A need for improved infrastructure

Lockdown measures are not the only impediment that senior living providers face in raising their tech game during the pandemic. Many senior housing buildings are around two decades old and not equipped with the infrastructure to support robust technology platforms.

The push for more tech has providers seeking infrastructure solutions now, and they are already considering more comprehensive ways to outfit their buildings with enough internet and WiFi capabilities after the pandemic eases, Baik told SHN.

“[Providers will] need WiFi bandwidth to accommodate [bigger loads] or find devices with some sort of connectivity,” she said.

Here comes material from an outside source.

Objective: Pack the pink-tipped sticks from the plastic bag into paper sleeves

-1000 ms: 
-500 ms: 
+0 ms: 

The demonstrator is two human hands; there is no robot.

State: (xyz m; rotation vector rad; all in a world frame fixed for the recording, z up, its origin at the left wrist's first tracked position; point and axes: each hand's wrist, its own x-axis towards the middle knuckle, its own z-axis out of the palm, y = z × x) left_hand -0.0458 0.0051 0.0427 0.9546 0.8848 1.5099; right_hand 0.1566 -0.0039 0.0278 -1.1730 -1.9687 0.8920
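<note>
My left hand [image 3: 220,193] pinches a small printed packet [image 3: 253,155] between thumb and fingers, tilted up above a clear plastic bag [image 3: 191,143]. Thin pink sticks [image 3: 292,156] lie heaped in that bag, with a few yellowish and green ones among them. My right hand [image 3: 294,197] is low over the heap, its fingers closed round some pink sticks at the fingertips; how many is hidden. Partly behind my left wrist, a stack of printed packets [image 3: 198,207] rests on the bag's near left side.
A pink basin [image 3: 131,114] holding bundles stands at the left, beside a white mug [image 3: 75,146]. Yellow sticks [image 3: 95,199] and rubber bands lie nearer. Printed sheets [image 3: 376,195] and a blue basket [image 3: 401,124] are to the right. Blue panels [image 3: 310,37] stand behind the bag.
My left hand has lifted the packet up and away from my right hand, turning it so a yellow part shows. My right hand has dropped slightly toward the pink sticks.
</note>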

Maplewood prepared for increased usage prior to the pandemic by upgrading its internet and WiFi capabilities to Fiber connectivity across its portfolio in the last 18 months because the depth and scope of its technology initiatives demanded better speeds and support, Herlet said.

The operator is also working with residents and their families on ways to integrate non-native devices such as wearables and cameras into its own tech ecosystem. At Inspir Carnegie Hill, Maplewood’s new building in Manhattan, there is a dedicated customer service representative specifically for that purpose.

“This also gives us an opportunity to test this stuff [for use in other communities], as well,” he said.

The increased demand for tech stemming from Covid-19 will not abate as the pandemic is brought under control, and operators across the industry will need to adjust with the changes. It has also shown why operators need to take a more serious look at tech platforms for better health care, communications and staff management.

“I don’t ever see us getting caught [unprepared] like this again,” Hamilton said.